What you should do: Please count the lines in the records below that include the word "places" and report only the total.

[Data items]
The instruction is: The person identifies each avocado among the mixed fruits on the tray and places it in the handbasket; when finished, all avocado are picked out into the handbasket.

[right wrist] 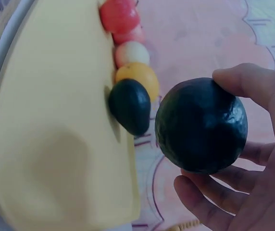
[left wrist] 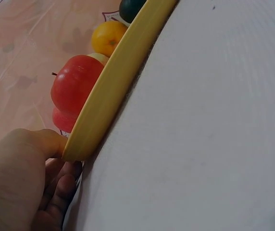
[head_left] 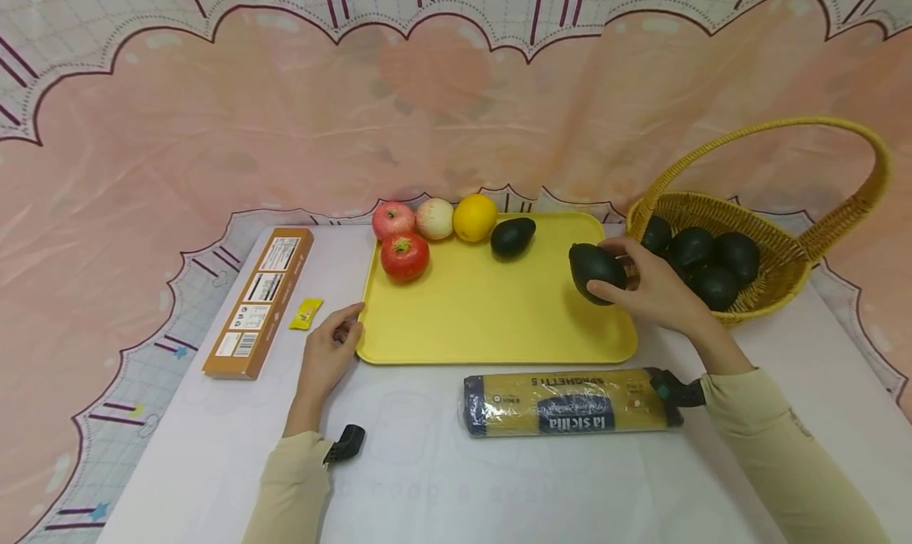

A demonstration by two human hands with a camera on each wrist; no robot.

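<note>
In the head view my right hand (head_left: 659, 291) holds a dark green avocado (head_left: 593, 271) above the right part of a yellow tray (head_left: 463, 322). Thumb and fingers grip its sides in the right wrist view, where the avocado (right wrist: 200, 127) shows its rounded end. My left hand (head_left: 328, 354) is at the tray's left front edge. From the left wrist, its thumb lies against the tray rim (left wrist: 104, 103), with the other fingers curled below. Another avocado (head_left: 512, 238) lies on the tray beside an orange (head_left: 475, 218), a pale apple (head_left: 435, 218), a pink apple (head_left: 393, 220) and a red tomato-like fruit (head_left: 404, 256).
At the right stands a wicker basket (head_left: 734, 319) with a tall handle and several avocados (head_left: 737, 257) inside. A spaghetti pack (head_left: 570, 402) lies in front of the tray. To the left are a long brown box (head_left: 260, 302) and a small yellow packet (head_left: 306, 313).
</note>
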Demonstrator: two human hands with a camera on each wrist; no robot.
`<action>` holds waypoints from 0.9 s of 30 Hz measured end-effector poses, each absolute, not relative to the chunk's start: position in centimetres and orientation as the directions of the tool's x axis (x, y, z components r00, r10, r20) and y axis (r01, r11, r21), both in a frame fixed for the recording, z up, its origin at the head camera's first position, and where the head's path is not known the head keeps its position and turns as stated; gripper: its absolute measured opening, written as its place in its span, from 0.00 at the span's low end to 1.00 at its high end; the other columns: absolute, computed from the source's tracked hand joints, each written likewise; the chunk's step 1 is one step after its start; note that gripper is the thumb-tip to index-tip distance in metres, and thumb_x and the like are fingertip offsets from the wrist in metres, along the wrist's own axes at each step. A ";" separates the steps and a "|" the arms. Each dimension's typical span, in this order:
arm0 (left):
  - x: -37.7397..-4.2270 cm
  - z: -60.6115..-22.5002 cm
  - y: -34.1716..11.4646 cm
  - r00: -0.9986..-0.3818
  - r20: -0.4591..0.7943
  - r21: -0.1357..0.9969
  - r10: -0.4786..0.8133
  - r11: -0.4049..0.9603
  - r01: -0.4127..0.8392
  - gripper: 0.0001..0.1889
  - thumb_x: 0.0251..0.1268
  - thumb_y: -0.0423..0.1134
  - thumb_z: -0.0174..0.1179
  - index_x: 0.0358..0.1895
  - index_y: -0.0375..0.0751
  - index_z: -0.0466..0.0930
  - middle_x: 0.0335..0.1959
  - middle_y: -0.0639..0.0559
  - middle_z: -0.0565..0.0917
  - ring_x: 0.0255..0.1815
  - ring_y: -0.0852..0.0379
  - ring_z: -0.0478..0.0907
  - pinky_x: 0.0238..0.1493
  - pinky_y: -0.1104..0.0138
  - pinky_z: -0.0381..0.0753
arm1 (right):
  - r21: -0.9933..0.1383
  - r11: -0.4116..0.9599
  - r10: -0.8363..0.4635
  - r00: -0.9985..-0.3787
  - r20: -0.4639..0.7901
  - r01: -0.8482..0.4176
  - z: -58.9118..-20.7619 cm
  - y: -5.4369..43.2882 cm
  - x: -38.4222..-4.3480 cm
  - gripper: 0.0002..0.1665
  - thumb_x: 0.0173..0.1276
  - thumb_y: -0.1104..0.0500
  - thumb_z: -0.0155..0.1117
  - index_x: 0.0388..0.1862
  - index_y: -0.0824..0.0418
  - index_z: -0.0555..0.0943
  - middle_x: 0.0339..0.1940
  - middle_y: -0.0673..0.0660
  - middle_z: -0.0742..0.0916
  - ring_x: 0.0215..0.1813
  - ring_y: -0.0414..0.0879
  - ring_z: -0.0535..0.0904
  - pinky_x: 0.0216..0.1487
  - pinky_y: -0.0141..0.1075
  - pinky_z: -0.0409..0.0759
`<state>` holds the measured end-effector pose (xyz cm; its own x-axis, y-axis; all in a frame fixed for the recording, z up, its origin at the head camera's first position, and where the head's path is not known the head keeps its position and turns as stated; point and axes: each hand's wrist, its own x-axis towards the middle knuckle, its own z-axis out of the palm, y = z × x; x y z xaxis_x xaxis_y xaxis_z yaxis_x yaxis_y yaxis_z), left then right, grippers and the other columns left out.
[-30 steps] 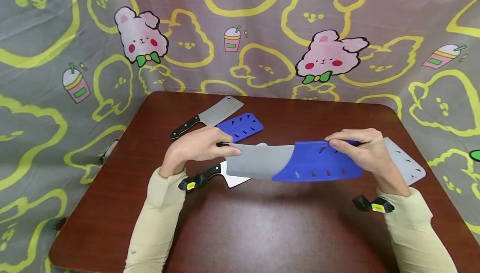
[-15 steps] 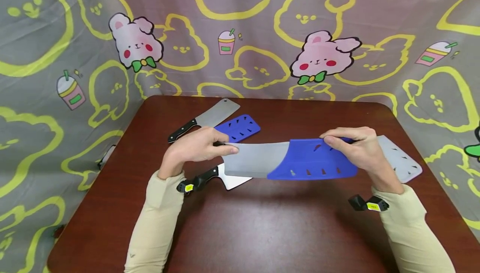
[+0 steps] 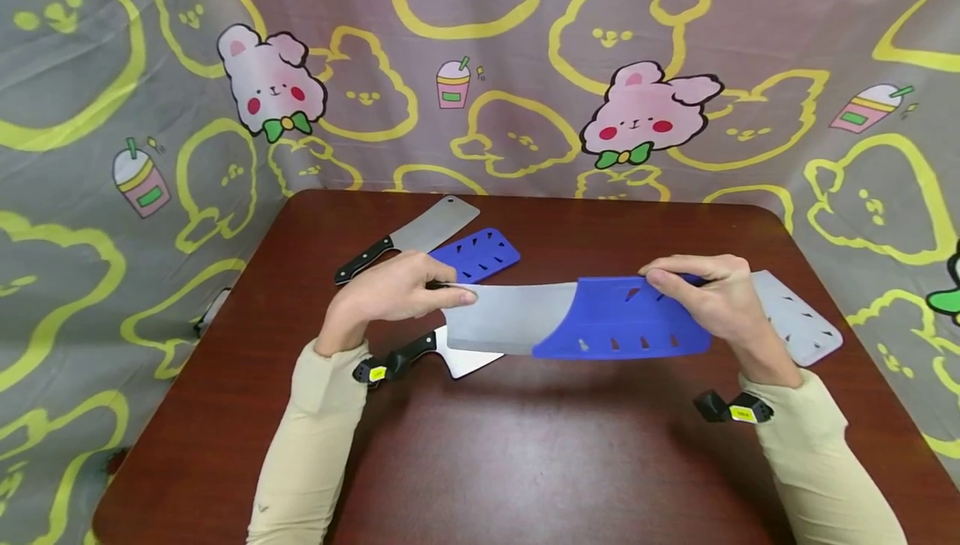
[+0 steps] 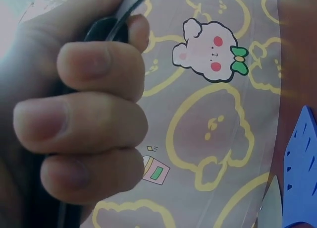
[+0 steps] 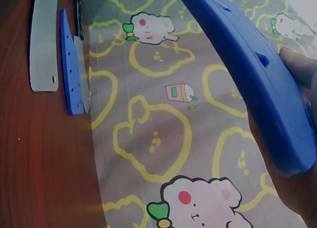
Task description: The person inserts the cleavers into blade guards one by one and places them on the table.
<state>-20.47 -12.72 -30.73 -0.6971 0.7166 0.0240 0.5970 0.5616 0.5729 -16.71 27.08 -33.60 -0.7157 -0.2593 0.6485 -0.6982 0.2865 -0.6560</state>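
Above the table my left hand grips a cleaver by its black handle, fingers curled round it in the left wrist view. The blade points right, and its far part is inside a blue blade cover with small triangular holes. My right hand pinches the cover's far end between thumb and fingers. In the right wrist view the cover crosses the upper right. Bare steel shows between my left thumb and the cover's curved mouth.
A second cleaver lies at the table's back left, beside another blue cover. Under the held blade rests a third cleaver, partly hidden. A whitish cover lies at the right, partly behind my right hand. Patterned cloth hangs behind the brown table.
The whole view shifted slightly early on. My hands, the cleaver and the blue cover keep nearly the same pose, with the same part of the blade covered.
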 end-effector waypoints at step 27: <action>-19.3 -33.3 -6.8 -0.608 0.003 0.538 0.794 0.512 0.670 0.21 0.67 0.57 0.59 0.19 0.50 0.73 0.14 0.63 0.59 0.16 0.69 0.57 0.23 0.73 0.57 | -0.773 0.454 -0.308 -0.892 0.331 -0.443 -36.4 21.9 -15.8 0.09 0.67 0.61 0.67 0.44 0.60 0.87 0.35 0.54 0.90 0.26 0.40 0.85 0.25 0.34 0.83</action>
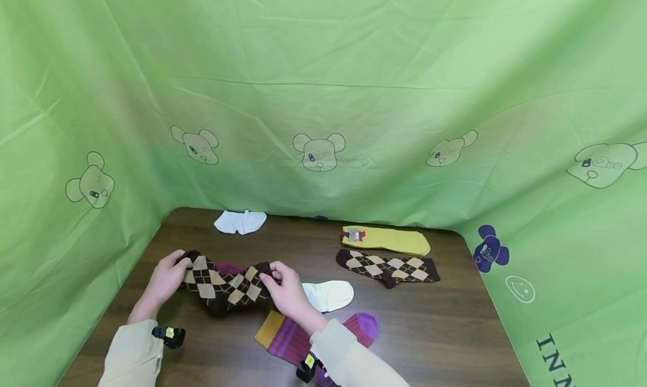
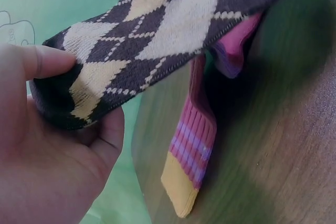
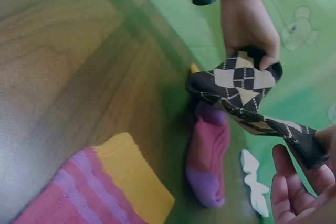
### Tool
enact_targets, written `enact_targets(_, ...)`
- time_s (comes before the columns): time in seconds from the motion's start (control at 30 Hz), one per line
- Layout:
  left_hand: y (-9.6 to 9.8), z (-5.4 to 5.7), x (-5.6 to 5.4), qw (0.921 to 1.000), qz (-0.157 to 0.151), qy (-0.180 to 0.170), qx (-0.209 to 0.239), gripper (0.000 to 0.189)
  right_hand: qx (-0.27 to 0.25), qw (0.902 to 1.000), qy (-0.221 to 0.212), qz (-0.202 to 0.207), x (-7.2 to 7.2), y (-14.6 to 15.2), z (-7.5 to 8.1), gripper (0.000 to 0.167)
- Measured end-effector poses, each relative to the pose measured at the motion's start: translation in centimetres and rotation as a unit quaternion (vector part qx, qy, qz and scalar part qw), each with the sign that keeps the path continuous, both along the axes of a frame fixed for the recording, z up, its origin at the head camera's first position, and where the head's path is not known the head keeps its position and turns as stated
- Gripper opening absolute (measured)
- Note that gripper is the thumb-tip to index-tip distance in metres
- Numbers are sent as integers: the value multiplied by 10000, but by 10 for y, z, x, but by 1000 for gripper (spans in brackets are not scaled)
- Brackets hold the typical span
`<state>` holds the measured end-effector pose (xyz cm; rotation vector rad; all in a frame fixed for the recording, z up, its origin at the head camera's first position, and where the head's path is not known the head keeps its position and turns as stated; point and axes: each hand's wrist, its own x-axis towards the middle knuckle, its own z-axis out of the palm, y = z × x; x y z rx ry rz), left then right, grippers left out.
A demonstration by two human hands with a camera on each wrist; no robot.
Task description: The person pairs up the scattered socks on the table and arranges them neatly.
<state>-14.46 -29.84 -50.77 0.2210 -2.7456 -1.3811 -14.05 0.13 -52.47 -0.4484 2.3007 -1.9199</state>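
A dark brown argyle sock (image 1: 207,280) with cream and tan diamonds is stretched sideways above the table. My left hand (image 1: 167,277) pinches its toe end between thumb and fingers, as the left wrist view also shows on the sock (image 2: 173,30). At the other end, the cuff is gripped by my right hand (image 1: 290,291). The heel sags between the two hands. Behind the held sock lies a magenta striped sock (image 1: 228,268), mostly hidden in the head view; its yellow cuff (image 2: 180,187) shows in the left wrist view.
Another argyle sock (image 1: 386,268) lies at right, below a yellow sock (image 1: 391,240). One white sock (image 1: 240,222) is at the back left, another white sock (image 1: 331,295) beside my right hand. Under my right forearm lies a second striped sock (image 1: 293,342). Green cloth (image 1: 323,112) surrounds the table.
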Motion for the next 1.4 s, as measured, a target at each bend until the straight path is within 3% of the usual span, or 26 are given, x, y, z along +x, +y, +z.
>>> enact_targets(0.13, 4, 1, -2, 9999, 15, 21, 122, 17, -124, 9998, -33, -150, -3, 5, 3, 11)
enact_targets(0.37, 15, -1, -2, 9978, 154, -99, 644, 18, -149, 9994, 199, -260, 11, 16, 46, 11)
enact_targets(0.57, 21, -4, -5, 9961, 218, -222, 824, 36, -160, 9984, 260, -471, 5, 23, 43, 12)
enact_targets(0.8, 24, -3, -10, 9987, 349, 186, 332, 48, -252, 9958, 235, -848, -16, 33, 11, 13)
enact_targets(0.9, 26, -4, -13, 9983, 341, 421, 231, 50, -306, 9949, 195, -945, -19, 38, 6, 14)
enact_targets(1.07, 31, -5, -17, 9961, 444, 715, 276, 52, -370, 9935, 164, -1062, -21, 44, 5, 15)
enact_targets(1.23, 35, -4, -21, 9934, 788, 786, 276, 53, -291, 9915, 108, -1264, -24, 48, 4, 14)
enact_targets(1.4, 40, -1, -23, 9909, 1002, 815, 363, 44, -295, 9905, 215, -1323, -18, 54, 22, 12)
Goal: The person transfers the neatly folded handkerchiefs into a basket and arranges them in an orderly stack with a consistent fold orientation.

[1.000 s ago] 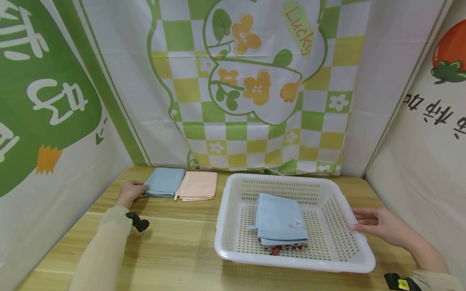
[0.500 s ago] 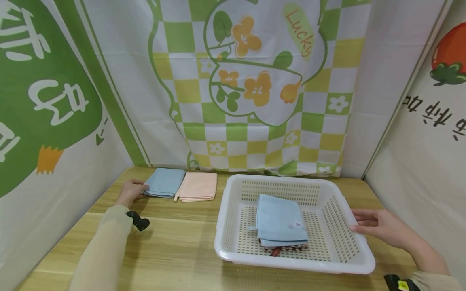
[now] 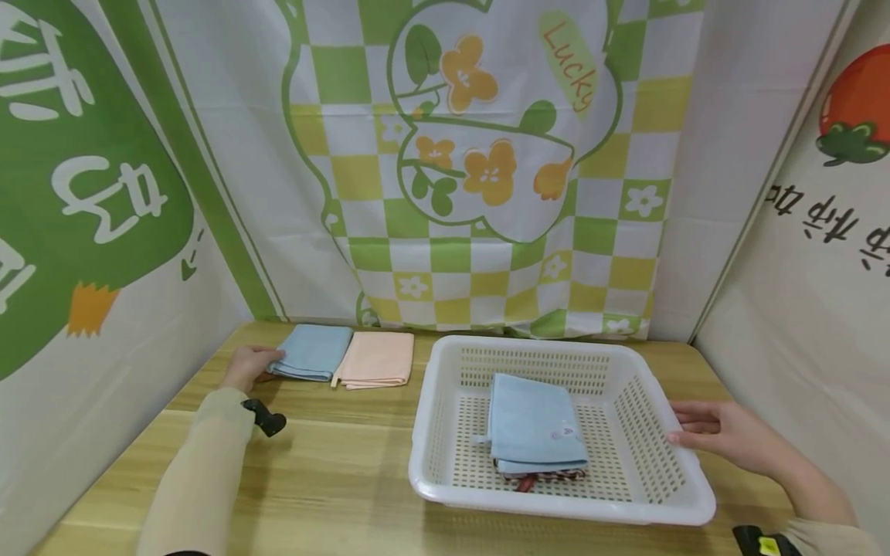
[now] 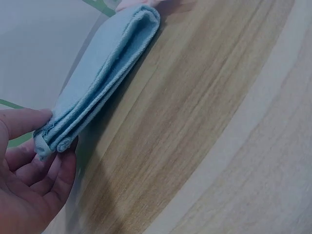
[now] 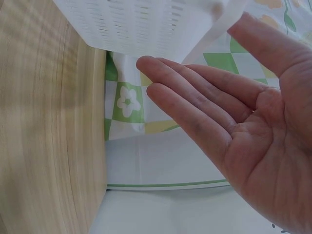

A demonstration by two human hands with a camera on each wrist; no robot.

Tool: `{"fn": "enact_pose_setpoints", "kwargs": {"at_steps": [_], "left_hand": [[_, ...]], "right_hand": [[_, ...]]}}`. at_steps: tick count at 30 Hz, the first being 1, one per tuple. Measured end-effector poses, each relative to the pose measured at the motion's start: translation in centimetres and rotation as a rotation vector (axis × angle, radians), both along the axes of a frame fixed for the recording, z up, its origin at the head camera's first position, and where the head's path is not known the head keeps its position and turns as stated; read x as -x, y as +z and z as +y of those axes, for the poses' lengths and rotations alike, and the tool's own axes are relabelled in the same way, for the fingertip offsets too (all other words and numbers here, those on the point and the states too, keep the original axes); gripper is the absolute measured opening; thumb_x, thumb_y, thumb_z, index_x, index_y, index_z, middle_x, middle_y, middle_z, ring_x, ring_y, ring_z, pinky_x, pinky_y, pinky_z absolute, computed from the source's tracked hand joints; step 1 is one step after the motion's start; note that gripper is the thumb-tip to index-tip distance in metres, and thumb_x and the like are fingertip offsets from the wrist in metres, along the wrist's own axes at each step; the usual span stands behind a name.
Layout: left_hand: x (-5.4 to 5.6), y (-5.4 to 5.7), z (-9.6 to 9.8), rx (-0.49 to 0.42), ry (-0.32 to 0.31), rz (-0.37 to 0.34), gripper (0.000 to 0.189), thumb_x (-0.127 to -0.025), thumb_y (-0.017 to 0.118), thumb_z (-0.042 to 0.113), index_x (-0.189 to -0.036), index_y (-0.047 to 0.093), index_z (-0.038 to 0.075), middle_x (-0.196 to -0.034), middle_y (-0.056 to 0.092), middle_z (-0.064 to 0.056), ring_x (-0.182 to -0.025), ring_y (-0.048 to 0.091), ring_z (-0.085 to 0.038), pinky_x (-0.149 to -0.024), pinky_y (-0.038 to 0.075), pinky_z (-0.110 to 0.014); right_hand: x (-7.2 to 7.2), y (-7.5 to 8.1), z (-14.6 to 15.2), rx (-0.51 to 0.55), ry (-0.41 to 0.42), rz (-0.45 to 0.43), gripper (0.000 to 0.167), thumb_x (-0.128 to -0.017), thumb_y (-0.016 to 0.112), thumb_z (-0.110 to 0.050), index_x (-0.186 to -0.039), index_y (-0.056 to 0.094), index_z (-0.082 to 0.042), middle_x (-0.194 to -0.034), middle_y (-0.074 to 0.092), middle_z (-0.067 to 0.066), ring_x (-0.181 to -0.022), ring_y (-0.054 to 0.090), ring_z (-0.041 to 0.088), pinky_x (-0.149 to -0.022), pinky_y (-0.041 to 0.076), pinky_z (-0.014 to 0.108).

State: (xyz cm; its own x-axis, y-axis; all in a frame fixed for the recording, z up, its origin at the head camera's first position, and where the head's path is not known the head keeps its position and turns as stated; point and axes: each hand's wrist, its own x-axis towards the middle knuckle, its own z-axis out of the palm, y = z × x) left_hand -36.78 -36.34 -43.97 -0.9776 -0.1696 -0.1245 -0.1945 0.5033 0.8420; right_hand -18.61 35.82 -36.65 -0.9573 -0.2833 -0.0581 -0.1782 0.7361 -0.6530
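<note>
At the back left, my left hand (image 3: 252, 368) pinches the near-left corner of a folded light-blue towel (image 3: 313, 352). In the left wrist view the thumb lies over the towel's layered edge (image 4: 97, 83) and the curled fingers sit under it. A folded pink towel (image 3: 377, 359) lies right beside the blue one. My right hand (image 3: 737, 434) is at the right side of a white plastic basket (image 3: 556, 506), its thumb tip at the rim and its fingers straight along the outer wall. Inside the basket, another folded blue towel (image 3: 535, 421) rests on a dark red patterned cloth (image 3: 527, 482).
Everything stands on a wooden table (image 3: 334, 471). A green-and-yellow checked curtain (image 3: 501, 266) hangs along its back edge, with printed fabric walls on the left (image 3: 188, 324) and right (image 3: 799, 309). The basket's back rim is close to the curtain.
</note>
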Motion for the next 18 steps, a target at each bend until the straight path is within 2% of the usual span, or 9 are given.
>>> {"fn": "enact_pose_setpoints", "kwargs": {"at_steps": [4,8,11,13,18], "left_hand": [[0.02,0.12,-0.24,-0.004,0.016,-0.016,0.056,-0.092,0.059,0.025,-0.13,0.047,-0.015,-0.101,0.058,-0.012,-0.07,0.054,-0.008,-0.069,0.052,-0.028],[-0.04,0.4,-0.24,-0.07,0.043,-0.023,0.052,-0.088,0.062,0.018,-0.125,0.049,-0.016,-0.083,0.056,0.0,-0.063,0.054,-0.008,-0.063,0.052,-0.026],[-0.13,0.7,-0.19,-0.111,0.05,-0.03,0.045,-0.086,0.063,0.014,-0.118,0.052,-0.016,-0.072,0.055,0.004,-0.059,0.053,-0.006,-0.059,0.051,-0.025],[-0.22,0.85,-0.21,-0.107,0.045,-0.04,0.04,-0.086,0.062,0.014,-0.113,0.053,-0.015,-0.068,0.054,0.005,-0.058,0.052,-0.006,-0.059,0.051,-0.025],[-0.28,1.0,-0.4,-0.068,0.03,-0.071,0.039,-0.088,0.061,0.018,-0.112,0.053,-0.012,-0.07,0.053,0.005,-0.062,0.051,-0.007,-0.064,0.049,-0.027]], "right_hand": [[0.07,-0.08,0.08,-0.002,0.001,0.003,0.062,-0.09,0.066,-0.028,-0.131,0.046,0.014,-0.12,0.061,0.027,-0.093,0.066,0.006,-0.073,0.055,0.02],[0.14,-0.14,0.13,0.009,0.007,0.001,0.062,-0.09,0.066,-0.028,-0.131,0.046,0.014,-0.12,0.061,0.027,-0.093,0.065,0.002,-0.073,0.055,0.02],[0.14,-0.13,0.14,0.019,0.018,0.004,0.061,-0.09,0.065,-0.026,-0.13,0.045,0.015,-0.12,0.06,0.028,-0.092,0.065,0.001,-0.073,0.055,0.02],[0.14,-0.14,0.14,0.025,0.024,0.006,0.061,-0.09,0.065,-0.025,-0.13,0.045,0.016,-0.12,0.06,0.028,-0.093,0.065,0.002,-0.073,0.055,0.02],[0.12,-0.16,0.11,0.029,0.016,0.003,0.06,-0.09,0.066,-0.025,-0.13,0.046,0.016,-0.121,0.059,0.029,-0.093,0.065,0.002,-0.074,0.055,0.02]]}}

Problem solution: 2